▸ **Recorded information**:
Segment Open
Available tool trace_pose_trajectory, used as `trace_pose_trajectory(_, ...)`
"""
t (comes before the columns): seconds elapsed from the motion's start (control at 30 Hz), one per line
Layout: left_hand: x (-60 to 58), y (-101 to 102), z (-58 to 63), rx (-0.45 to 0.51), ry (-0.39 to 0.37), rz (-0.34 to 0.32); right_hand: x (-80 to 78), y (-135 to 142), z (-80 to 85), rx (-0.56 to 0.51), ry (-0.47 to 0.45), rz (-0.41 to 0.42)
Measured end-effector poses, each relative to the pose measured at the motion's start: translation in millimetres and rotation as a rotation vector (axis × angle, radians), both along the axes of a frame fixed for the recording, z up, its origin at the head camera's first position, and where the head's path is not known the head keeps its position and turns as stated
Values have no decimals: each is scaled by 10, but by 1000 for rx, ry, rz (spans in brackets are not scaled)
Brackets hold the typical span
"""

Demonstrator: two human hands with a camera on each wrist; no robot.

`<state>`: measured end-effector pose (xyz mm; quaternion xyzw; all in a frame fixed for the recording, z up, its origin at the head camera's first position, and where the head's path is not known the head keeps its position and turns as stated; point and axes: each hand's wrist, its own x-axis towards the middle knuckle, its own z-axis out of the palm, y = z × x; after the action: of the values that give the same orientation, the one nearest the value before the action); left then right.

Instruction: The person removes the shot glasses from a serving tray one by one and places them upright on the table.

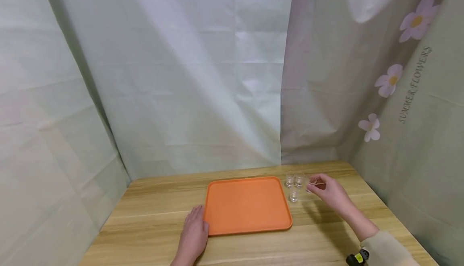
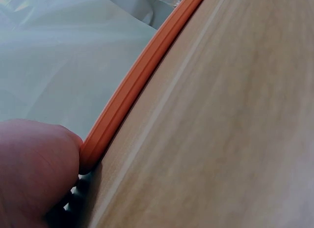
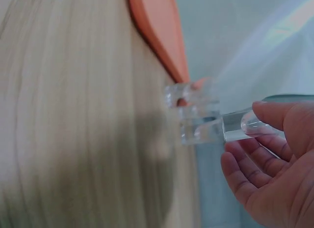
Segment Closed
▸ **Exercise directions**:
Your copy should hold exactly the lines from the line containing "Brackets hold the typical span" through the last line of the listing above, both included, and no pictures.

▸ **Answer for the task**:
Brackets hold the typical span
"""

Demonstrator: two human hands with a camera on each wrist; no robot.

`<state>`: measured end-effector pose (xyz mm; quaternion xyzw; all in a frame fixed for the recording, z up, its origin at the head camera's first position, and where the head's path is not known the head keeps its position and turns as stated; point and axes: each hand's wrist, its own x-axis towards the middle knuckle, its own z-axis out of the palm, y = z × x; after the action: of the values that give the same orientation, the one nearest the value before the action); left then right.

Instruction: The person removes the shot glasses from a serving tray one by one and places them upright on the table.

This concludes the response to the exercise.